Tren perusahaan publik (emiten) melakukan Penawaran Umum Saham Perdana (Initial Public Offering/IPO) memang menurun 3 tahun terakhir terkait isu perlambatan ekonomi dan juga koreksi pada bursa global dan regional. Namun di Tahun 2018 Bursa mentelak rekor dengan mencatatkan 52 Emiten yang melantai di bursa hingga 6 Dec 2018, jumlah ini meningkat tajam dibanding rata-rata 3 tahun terakhir yang dibawah 20 emiten pertahun. hal ini menggembirakan karena tren IPO meningkat jauh dari target Bursa Efek Indonesia sebanyak 35 emiten.

Minat emiten pada IPO sejatinya didorong oleh kondisi ekonomi domestik dan global yang kondusif serta mendukungnya kebijakan moneter, seperti rendahnya suku bunga yang mendorong investor cenderung mengalihkan investasi dari Pasar Uang ke Pasar Modal.

Bagi investor saham, IPO konon dipercaya berpotensi memberikan keuntungan (return) yang menggiurkan bagi investor. Sebagian besar saham IPO mampu mencetak return yang cukup signifikan di hari pertama perdagangan. Berdasarkan data yang diperoleh sepanjang semester 2018, dengan asumsi investor mengikuti seluruh IPO di pasar perdana dan melepas (menjual) sahamnya saat penutupan perdagangan hari pertama di pasar sekunder, dapat memperoleh return dengan rata-rata hingga 46%.

Namun sayangnya, berburu saham-saham IPO bukan berarti tanpa masalah. Salah satunya adalah tidak semua investor bisa mendapatkan jatah saham di pasar perdana. Penyebab utamanya adalah besarnya minat investor pada saham IPO yang menyebabkan lonjakan permintaan hingga terjadi kelebihan permintaan (oversubscribe).

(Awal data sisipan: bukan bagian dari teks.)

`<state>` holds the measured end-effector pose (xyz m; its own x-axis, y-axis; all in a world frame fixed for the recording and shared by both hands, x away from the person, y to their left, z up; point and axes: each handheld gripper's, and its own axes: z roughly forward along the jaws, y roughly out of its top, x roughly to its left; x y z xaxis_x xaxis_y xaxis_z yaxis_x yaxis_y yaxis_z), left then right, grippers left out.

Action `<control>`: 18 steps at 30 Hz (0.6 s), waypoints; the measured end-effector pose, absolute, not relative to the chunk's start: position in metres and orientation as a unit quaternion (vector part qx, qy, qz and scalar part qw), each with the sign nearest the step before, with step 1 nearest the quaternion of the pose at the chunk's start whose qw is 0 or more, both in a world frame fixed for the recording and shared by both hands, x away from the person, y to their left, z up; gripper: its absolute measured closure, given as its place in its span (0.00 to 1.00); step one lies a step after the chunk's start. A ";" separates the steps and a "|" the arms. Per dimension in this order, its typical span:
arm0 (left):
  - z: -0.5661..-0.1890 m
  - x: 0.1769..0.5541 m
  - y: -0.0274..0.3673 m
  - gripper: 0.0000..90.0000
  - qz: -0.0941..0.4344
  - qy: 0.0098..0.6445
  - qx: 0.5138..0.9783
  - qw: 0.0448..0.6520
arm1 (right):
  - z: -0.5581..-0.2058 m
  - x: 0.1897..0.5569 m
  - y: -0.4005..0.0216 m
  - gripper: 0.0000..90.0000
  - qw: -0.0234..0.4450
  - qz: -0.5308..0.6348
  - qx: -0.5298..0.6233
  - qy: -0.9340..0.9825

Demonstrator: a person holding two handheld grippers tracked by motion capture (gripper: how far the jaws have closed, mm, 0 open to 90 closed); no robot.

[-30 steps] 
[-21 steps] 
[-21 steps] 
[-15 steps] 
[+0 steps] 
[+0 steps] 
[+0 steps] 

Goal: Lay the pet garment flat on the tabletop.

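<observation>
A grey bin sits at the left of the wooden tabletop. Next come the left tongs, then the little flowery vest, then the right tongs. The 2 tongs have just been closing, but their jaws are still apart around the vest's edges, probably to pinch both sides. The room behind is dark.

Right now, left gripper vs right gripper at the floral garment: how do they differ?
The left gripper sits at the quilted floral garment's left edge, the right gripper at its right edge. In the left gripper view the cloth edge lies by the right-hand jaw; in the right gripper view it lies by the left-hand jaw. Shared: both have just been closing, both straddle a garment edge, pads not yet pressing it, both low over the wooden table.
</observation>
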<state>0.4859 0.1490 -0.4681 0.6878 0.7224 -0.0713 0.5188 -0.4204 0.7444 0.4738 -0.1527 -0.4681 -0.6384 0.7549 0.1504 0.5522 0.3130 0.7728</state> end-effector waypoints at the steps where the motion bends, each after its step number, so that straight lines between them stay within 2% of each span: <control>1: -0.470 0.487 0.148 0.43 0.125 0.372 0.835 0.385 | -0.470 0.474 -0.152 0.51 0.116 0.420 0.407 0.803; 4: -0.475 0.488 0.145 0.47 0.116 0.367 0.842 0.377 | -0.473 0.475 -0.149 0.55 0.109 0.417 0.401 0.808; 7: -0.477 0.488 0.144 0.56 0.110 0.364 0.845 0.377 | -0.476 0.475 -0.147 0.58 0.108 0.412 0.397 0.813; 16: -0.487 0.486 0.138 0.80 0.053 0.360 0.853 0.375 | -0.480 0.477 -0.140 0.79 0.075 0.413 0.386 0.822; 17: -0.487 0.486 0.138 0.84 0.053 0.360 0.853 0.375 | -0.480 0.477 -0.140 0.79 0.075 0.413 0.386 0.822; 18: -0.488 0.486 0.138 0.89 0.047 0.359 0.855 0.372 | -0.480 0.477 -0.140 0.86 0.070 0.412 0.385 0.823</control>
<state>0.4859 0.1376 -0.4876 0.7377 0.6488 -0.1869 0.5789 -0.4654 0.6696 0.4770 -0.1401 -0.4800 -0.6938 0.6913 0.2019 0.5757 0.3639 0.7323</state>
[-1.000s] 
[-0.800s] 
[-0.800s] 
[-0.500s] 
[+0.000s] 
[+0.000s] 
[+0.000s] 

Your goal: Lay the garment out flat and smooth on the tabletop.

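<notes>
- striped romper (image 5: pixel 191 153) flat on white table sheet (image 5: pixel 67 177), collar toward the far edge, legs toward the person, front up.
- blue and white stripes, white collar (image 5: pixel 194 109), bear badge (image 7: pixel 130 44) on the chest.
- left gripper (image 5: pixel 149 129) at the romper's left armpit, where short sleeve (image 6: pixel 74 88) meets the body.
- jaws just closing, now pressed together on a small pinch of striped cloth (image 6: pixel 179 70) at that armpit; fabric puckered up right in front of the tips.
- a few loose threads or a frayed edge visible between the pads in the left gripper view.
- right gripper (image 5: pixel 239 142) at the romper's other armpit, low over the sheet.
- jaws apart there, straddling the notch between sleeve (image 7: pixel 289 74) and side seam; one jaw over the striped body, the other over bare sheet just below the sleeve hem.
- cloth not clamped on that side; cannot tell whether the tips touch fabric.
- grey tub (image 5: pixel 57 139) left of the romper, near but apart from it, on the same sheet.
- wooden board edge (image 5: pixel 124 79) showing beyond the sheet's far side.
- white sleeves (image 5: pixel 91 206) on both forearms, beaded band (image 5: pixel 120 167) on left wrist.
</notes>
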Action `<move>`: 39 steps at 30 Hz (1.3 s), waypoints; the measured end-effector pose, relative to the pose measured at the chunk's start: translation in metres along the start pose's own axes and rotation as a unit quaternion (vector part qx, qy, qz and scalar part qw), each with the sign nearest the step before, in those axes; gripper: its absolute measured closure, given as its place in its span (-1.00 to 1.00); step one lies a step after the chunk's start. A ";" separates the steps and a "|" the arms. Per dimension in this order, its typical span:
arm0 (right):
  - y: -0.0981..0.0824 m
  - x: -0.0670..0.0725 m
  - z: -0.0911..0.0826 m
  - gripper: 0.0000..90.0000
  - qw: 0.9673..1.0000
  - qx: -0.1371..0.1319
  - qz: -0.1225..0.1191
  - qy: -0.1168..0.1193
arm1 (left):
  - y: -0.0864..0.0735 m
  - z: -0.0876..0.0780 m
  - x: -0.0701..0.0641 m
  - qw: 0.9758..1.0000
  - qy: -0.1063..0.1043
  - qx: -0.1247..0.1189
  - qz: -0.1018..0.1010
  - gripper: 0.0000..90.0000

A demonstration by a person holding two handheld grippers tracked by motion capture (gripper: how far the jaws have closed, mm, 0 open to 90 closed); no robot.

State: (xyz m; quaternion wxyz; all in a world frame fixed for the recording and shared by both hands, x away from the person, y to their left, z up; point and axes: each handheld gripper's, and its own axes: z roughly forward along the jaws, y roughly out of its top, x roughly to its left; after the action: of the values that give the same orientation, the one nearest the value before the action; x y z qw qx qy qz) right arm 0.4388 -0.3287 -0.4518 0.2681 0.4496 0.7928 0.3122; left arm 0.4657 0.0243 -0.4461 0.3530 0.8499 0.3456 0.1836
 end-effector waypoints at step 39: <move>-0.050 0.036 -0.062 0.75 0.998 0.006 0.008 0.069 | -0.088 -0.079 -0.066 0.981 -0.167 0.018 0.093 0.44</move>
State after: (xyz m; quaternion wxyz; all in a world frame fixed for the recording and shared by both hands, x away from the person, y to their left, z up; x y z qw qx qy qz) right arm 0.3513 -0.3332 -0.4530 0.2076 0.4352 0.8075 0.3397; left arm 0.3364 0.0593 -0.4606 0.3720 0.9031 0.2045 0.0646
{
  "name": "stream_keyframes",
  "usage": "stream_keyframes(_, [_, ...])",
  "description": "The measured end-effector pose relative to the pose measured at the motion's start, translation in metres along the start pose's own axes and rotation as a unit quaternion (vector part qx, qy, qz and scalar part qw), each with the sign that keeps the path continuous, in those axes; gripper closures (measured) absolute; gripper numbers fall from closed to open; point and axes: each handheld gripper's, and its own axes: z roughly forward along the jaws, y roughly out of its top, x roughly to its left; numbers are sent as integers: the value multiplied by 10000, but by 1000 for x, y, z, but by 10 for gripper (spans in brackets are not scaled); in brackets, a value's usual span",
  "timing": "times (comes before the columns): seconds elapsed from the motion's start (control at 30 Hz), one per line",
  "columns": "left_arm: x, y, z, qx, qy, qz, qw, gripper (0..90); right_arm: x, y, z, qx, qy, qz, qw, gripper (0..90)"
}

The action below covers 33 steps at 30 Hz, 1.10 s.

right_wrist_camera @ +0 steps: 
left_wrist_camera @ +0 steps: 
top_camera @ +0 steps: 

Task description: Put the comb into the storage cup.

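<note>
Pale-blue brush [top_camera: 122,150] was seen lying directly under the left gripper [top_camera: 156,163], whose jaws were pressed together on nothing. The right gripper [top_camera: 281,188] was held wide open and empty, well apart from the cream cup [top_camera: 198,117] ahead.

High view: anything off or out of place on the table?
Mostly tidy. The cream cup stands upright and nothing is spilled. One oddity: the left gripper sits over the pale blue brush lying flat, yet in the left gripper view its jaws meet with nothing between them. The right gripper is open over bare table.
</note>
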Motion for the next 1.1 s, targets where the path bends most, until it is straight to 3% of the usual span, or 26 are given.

Karena kesulitan tersebut, investor cenderung melampiaskan keinginannya saat saham IPO pertama kali melantai bursa. Yang menjadi pertanyaan, bagaimana pergerakan dari harga saham yang baru listing tersebut di hari-hari selanjutnya? Untuk menjawabnya kita mengamati 52 saham yang IPO hingga Akhir November 2018. Periode kinerja saham juga dibagi menjadi periode T+1,T+5 dan T+30 sejak tanggal penawaran umum

T+1 mengasumsikan investor mendapatkan saham IPO di masa penawaran dan langsung menjualnya pada harga penutupan hari pertama. Sedangkan T+5 mengasumsikan investor mendapatkan saham IPO saat masa penawaran dan baru menjualnya pada harga penutupan di hari kelima atau satu minggu kemudian

Dari pengolahan tersebut, diperoleh fakta bahwa dari ke-52 saham IPO yang listing, ada 5 emiten yang sudah mencetak return negatif alias rugi di hari pertama perdagangan (T+1). Sisanya sebanyak 47 saham atau dengan peluang sebesar 90% mampu mencetak return positif alias untung. Berikut tabel perbandingan kinerja saham IPO dengan berbagai periode pengamatan.

Dari 52 Emiten yang IPO pada tahun 2018 rata-rata return 1 harinya adalah 46.7%, rata-rata return 5 Hari 133% dan rata-rata return 1 bulan 222%. Dari data yang ada untuk emiten yang harganya turun dihari pertama cenderung terus negatif hingga hari ke 5 dan ke 30. Sehingga lebih baik bagi investor yang berorientasi trading jangka pendek melakukan cutloss bila dihari pertama returnnya tidak positif. Dari sisi rata-rata return, ternyata hasilnya akan lebih besar jika investor memegang untuk periode yang lebih panjang dibanding dengan bermain jangka pendek.

Pada tahun 2019 masih terdapat beberapa emiten yang akan melakukan IPO termasuk anak usaha BUMN yang umumnya diminati oleh investor, diharapkan kinerja IPO saham tersebut dapat lebih baik dari saham IPO sebelumnya terkait ekspektasi terhadap kinerja fundamental emiten yang lebih baik dan kondisi recovery pada bursa saham sehingga kembali memunculkan minat baik dari emiten maupun investor terkait IPO.

Kesimpulannya, ternyata tidak semua saham IPO selalu membawa berkah, dalam jangka panjang investor dianjurkan melihat prospek fundamental emiten itu sendiri. Dengan demikian, investor tidak akan merasa terjebak dan sekaligus lebih aman karena fundamental-lah yang akhirnya menentukan arah pergerakan harga saham selanjutnya.